Scrape website

Playwright scraper

Besides Playwright this script uses a ‘Webserver’ called Express. Install it with command ‘npm i express’ in the terminal.

Steps:

  • create script (crawl.js) with Express and Playwright
  • open terminal and start webserver with ‘node crawl’
  • go to localhost:1234 in browser
  • add parameter to url : ‘localhost:1234/crawl?website=https://domaintoscan.com
  • scope the scraping by filtering on url or just scrape all pages from the defined domain
  • kick off the scraping action by just hitting enter after adding the url-parameter
  • if you have headeless:false in the script you shoud see a browser opening
  • the script will start scraping defined elements(seo-title, meta-data, headings, images, links)
  • in the terminal window results of the scrape should be logged, so you can follow what has been found
  • Playwright will add links found to the queue.
  • Every url will be scraped
  • Urls which do not start with the domainname used in the parameter are excluded from scrapeing
  • Urls ending with ‘.pdf’ will be excluded
  • Urls with a ’#’, ’@’, ’?’ and ‘tel:’ will be excluded

create crawl.js. This script starts the webserver and scrapes data from urls.

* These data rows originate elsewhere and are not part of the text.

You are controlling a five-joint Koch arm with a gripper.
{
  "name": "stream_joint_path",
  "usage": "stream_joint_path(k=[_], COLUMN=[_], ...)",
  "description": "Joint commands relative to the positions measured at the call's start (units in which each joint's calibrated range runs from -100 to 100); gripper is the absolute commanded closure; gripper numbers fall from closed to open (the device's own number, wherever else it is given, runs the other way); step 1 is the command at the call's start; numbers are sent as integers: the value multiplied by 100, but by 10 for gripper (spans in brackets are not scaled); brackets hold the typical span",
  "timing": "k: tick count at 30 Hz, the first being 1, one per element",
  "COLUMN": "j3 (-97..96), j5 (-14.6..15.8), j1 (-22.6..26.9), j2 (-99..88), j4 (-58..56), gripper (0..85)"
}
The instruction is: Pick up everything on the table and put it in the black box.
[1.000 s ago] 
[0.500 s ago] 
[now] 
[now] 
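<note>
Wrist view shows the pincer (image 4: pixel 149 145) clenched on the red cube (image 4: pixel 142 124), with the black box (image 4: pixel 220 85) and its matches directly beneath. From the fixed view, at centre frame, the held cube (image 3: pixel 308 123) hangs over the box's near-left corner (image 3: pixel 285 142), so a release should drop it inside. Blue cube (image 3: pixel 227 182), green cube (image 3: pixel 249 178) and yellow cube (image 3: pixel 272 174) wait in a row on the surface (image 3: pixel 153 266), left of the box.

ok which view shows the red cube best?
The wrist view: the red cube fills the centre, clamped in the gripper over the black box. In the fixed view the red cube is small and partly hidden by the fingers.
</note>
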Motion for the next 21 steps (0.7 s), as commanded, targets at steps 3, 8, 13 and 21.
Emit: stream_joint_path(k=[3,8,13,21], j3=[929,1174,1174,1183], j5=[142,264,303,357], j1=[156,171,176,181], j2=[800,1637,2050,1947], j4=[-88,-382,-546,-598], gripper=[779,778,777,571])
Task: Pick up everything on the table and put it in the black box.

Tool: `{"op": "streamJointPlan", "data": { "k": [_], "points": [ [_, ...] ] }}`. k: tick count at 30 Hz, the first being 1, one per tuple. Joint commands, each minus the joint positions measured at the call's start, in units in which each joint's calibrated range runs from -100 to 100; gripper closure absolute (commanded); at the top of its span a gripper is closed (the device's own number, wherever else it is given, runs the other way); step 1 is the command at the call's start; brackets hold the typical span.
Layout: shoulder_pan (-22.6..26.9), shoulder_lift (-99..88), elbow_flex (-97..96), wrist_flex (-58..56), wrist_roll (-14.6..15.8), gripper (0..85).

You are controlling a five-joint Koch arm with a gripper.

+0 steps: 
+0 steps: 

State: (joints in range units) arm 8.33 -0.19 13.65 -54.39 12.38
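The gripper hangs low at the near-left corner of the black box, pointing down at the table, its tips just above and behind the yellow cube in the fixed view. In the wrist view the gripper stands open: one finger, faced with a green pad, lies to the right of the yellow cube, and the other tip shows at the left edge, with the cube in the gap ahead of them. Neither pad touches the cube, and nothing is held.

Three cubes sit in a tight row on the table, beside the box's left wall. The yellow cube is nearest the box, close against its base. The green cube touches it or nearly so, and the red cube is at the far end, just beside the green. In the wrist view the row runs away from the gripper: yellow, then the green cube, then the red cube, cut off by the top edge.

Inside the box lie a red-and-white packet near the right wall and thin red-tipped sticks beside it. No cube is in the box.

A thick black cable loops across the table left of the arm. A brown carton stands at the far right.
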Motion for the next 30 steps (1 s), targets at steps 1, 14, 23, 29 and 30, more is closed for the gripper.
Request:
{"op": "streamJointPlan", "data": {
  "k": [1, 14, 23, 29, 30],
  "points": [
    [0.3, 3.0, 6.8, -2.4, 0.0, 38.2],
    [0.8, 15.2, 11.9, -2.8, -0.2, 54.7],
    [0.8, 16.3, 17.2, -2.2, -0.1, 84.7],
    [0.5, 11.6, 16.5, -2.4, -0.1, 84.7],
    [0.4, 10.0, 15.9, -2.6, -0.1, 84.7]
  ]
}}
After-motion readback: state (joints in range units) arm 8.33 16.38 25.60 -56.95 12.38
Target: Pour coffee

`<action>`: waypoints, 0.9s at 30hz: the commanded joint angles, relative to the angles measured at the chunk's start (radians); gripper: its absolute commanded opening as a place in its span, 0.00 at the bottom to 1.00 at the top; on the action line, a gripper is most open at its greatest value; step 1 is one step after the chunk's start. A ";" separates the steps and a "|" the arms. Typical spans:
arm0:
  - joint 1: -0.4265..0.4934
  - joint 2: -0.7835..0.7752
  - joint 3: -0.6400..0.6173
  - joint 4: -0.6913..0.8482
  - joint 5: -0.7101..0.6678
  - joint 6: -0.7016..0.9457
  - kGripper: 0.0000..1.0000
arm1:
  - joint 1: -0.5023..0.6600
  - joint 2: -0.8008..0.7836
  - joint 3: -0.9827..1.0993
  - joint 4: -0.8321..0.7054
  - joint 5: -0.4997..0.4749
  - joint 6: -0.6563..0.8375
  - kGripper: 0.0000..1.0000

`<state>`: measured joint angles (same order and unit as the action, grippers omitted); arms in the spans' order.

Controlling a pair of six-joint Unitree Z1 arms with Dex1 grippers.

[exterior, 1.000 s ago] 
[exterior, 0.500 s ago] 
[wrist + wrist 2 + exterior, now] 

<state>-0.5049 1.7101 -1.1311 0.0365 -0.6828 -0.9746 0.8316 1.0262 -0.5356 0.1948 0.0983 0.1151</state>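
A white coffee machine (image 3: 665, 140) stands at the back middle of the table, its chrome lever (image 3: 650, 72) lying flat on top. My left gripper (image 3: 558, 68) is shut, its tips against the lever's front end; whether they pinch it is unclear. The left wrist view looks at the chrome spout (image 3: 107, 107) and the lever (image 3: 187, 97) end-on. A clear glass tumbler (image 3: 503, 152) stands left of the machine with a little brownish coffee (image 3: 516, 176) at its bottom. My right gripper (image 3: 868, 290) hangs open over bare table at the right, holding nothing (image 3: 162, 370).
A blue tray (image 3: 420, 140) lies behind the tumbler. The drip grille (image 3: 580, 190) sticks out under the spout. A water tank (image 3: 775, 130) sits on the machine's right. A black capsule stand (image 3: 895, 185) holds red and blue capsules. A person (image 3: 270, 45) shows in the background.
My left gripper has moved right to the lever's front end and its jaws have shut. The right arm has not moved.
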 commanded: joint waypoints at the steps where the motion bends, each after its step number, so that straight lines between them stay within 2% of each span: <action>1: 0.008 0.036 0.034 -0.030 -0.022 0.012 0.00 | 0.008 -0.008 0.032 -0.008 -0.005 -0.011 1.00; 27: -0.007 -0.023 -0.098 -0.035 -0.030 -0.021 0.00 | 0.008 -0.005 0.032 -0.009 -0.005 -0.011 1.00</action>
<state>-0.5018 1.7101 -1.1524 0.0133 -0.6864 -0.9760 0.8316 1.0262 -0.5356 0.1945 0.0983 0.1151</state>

// Go to localhost:1234/crawl?website=
// Add the url you want to scrape as parameter
// http://localhost:1234/crawl?website=https://www.essent.nl 
// http://localhost:1234/crawl?website=http://books.toscrape.com/


const playwright = require('playwright-chromium');
const express = require('express');
const app = express();
const port = 1234;

app.get("/crawl", async(req, res, next) => {
    const website = req.query.website
    if (!website) {
        const err = new Error("required parameter missing");
        err.status = 400
        next(err);
    }

    try {

        var startTime = new Date();
        console.log('Start time', startTime)

        const browser = await playwright.chromium.launch({ headless: true });
        // const browser = await playwright.chromium.launch({ headless: false, slowMo: 250 });
        const context = await browser.newContext({
            // viewport: { width: 1240, height: 800 },
            // deviceScaleFactor: 1,
            // recordVideo: { dir: 'videos/' }
        });
        // await context.addCookies([...cookiesArr])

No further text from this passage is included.